Stored entries:
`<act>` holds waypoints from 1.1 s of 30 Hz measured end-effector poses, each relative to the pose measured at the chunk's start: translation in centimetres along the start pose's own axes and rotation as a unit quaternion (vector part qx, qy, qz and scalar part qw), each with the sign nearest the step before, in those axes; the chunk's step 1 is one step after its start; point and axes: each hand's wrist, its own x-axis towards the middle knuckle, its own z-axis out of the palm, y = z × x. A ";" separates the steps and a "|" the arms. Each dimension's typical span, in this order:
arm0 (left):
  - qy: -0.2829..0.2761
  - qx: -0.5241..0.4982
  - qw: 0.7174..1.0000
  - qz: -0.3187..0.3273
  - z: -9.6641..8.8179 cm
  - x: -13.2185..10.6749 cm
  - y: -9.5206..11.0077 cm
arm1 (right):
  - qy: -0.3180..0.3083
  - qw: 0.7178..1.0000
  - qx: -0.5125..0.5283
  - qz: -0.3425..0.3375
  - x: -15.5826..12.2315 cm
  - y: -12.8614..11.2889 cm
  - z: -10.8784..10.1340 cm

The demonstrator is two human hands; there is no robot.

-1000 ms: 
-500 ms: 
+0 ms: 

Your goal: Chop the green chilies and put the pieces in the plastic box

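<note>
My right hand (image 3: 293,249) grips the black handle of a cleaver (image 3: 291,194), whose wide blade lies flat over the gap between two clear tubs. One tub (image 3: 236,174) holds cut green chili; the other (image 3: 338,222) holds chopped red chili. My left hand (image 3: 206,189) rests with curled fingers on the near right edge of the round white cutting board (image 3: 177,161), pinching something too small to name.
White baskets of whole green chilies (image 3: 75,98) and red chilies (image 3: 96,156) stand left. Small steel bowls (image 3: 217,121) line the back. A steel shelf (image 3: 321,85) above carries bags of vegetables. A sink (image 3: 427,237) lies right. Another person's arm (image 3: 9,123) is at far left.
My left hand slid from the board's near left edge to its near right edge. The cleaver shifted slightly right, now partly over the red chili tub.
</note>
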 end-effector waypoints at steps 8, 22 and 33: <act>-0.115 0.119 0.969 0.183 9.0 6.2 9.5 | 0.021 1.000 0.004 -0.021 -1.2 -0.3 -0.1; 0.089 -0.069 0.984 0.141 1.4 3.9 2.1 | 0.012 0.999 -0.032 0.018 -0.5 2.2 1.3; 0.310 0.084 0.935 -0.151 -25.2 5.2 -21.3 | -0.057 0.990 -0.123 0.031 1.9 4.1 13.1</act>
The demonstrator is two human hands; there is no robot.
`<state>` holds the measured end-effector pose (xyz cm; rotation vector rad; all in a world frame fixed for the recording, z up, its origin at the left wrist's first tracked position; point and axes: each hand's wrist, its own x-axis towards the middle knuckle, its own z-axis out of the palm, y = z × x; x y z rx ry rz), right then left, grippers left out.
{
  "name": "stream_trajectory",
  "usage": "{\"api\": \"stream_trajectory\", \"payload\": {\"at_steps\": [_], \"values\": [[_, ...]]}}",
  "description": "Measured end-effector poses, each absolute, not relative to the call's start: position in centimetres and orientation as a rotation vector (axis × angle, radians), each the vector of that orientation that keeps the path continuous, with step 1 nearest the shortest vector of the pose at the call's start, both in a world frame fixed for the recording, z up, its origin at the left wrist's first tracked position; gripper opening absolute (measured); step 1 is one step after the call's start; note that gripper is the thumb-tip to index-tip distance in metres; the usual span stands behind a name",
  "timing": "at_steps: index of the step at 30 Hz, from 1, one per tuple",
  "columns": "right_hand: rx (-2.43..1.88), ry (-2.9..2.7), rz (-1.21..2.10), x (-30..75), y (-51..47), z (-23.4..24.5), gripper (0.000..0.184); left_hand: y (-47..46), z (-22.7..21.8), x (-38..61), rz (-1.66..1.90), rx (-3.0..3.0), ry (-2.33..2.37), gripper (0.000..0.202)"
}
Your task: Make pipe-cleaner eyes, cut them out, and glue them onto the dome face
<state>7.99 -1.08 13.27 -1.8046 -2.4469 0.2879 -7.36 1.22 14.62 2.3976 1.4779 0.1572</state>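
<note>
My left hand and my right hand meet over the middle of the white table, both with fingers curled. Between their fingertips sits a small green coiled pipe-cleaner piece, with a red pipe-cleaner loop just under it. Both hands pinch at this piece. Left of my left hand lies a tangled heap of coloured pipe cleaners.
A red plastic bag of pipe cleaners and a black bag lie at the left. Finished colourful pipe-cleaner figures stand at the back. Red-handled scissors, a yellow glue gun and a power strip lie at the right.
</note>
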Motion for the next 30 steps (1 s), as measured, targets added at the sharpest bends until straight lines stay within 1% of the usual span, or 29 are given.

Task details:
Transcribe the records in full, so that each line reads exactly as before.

Result of this exercise:
`<act>` holds waypoints from 1.1 s of 30 Hz measured end-effector poses, each relative to the pose measured at the chunk's start: translation in centimetres along the start pose's own axes and rotation as a unit quaternion (vector part qx, qy, qz and scalar part qw), each with the sign nearest the step before, in those axes; the chunk's step 1 is one step after its start; point and axes: each hand's wrist, its own x-axis towards the middle knuckle, its own z-axis out of the palm, y = z × x. A ";" separates the steps and a "|" the arms. Each dimension's typical span, in this order:
arm0 (left):
  - qy: -0.2829..0.2761
  - qx: -0.5241..0.4982
  - qw: 0.7174..1.0000
  - qz: -0.3187..0.3273
  - z: -9.6641..8.8179 cm
  - x: -13.2185..10.6749 cm
  - y: -9.5206..11.0077 cm
arm1 (right):
  - qy: -0.3180..0.3083
  - qw: 0.7178..1.0000
  - qx: -0.5125..0.5283
  - qz: -0.3425..0.3375
  - x: -15.5826..12.2315 cm
  - y: -12.8614..11.2889 cm
  - z: -10.8784..10.1340 cm

The demonstrator is two human hands; there is no robot.

-1000 ms: 
-500 ms: 
+0 ms: 

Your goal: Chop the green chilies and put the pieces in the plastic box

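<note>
My right hand (image 3: 293,249) grips the black handle of a cleaver (image 3: 291,194), whose wide blade lies flat over the gap between two clear tubs. One tub (image 3: 236,174) holds cut green chili; the other (image 3: 338,222) holds chopped red chili. My left hand (image 3: 206,189) rests with curled fingers on the near right edge of the round white cutting board (image 3: 177,161), pinching something too small to name.
White baskets of whole green chilies (image 3: 75,98) and red chilies (image 3: 96,156) stand left. Small steel bowls (image 3: 217,121) line the back. A steel shelf (image 3: 321,85) above carries bags of vegetables. A sink (image 3: 427,237) lies right. Another person's arm (image 3: 9,123) is at far left.
My left hand slid from the board's near left edge to its near right edge. The cleaver shifted slightly right, now partly over the red chili tub.
</note>
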 end-effector waypoints at steps 8, 22 and 33: <act>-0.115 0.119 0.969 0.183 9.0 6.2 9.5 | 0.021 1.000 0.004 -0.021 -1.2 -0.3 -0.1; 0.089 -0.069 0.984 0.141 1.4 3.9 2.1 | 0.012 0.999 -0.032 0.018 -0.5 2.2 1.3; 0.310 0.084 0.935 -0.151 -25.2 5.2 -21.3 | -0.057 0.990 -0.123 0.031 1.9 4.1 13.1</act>
The demonstrator is two human hands; there is no robot.
`<state>` holds the measured end-effector pose (xyz cm; rotation vector rad; all in a world frame fixed for the recording, z up, its origin at the left wrist's first tracked position; point and axes: each hand's wrist, its own x-axis towards the middle knuckle, its own z-axis out of the palm, y = z × x; x y z rx ry rz), right then left, grippers left out.
{
  "name": "stream_trajectory",
  "usage": "{\"api\": \"stream_trajectory\", \"payload\": {\"at_steps\": [_], \"values\": [[_, ...]]}}",
  "description": "Measured end-effector poses, each absolute, not relative to the call's start: position in centimetres and orientation as a rotation vector (axis × angle, radians), each the vector of that orientation that keeps the path continuous, with step 1 nearest the shortest vector of the pose at the call's start, both in a world frame fixed for the recording, z up, its origin at the left wrist's first tracked position; gripper opening absolute (measured); step 1 is one step after the call's start; note that gripper is the thumb-tip to index-tip distance in metres; the usual span stands behind a name",
  "timing": "at_steps: index of the step at 30 Hz, from 1, one per tuple",
  "columns": "right_hand: rx (-2.43..1.88), ry (-2.9..2.7), rz (-1.21..2.10), x (-30..75), y (-51..47), z (-23.4..24.5), gripper (0.000..0.184); left_hand: y (-47..46), z (-22.7..21.8), x (-38..61), rz (-1.66..1.90), rx (-3.0..3.0), ry (-2.33..2.37), gripper (0.000..0.202)"
}
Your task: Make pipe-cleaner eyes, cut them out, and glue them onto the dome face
<state>7.99 -1.08 13.27 -1.8046 -2.4469 0.2879 -7.36 1.22 14.62 2.3976 1.4779 0.1572</state>
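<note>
My left hand and my right hand meet over the middle of the white table, both with fingers curled. Between their fingertips sits a small green coiled pipe-cleaner piece, with a red pipe-cleaner loop just under it. Both hands pinch at this piece. Left of my left hand lies a tangled heap of coloured pipe cleaners.
A red plastic bag of pipe cleaners and a black bag lie at the left. Finished colourful pipe-cleaner figures stand at the back. Red-handled scissors, a yellow glue gun and a power strip lie at the right.
</note>
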Motion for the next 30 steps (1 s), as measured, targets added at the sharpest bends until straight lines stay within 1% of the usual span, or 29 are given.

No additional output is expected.